• **DATA**
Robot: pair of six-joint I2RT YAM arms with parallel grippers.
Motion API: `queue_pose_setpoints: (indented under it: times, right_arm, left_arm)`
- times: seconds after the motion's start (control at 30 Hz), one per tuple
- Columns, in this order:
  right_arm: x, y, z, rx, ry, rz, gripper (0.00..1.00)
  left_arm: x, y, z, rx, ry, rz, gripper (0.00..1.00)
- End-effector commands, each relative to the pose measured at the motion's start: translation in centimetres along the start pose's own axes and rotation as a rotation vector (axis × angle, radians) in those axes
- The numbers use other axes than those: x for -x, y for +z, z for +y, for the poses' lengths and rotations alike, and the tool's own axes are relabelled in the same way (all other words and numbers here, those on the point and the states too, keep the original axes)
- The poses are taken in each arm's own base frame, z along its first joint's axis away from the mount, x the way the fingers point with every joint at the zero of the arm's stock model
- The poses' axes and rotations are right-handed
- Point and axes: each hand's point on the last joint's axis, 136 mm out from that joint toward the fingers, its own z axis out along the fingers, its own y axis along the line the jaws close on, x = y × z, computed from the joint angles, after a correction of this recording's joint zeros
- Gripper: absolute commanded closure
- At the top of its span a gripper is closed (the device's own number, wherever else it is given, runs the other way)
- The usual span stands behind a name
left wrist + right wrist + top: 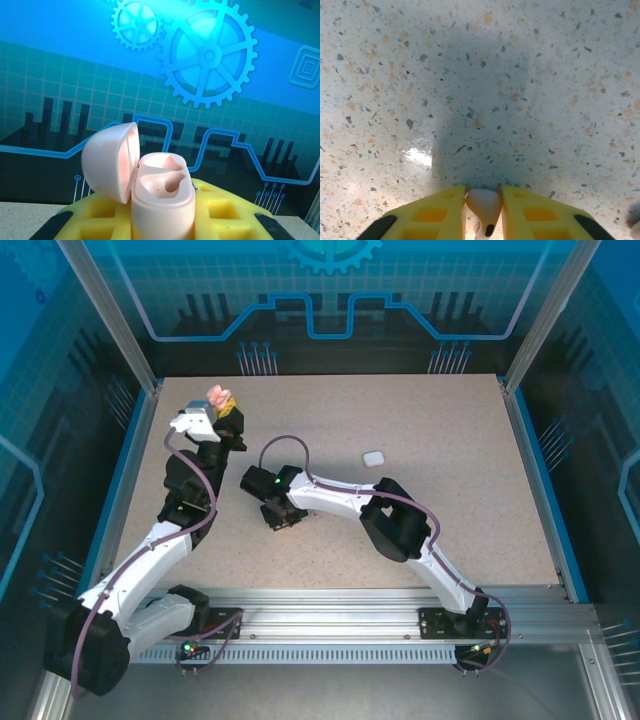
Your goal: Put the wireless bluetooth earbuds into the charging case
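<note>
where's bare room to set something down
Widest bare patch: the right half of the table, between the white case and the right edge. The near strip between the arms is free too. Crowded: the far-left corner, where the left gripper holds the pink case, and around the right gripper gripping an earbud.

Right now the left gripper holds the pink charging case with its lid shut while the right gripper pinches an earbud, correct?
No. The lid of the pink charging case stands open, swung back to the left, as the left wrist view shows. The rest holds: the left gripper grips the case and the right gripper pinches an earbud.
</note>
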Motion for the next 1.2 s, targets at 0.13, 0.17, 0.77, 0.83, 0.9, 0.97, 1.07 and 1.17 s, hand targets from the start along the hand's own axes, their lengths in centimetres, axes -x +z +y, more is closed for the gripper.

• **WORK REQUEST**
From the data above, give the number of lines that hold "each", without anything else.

• **RESULT**
3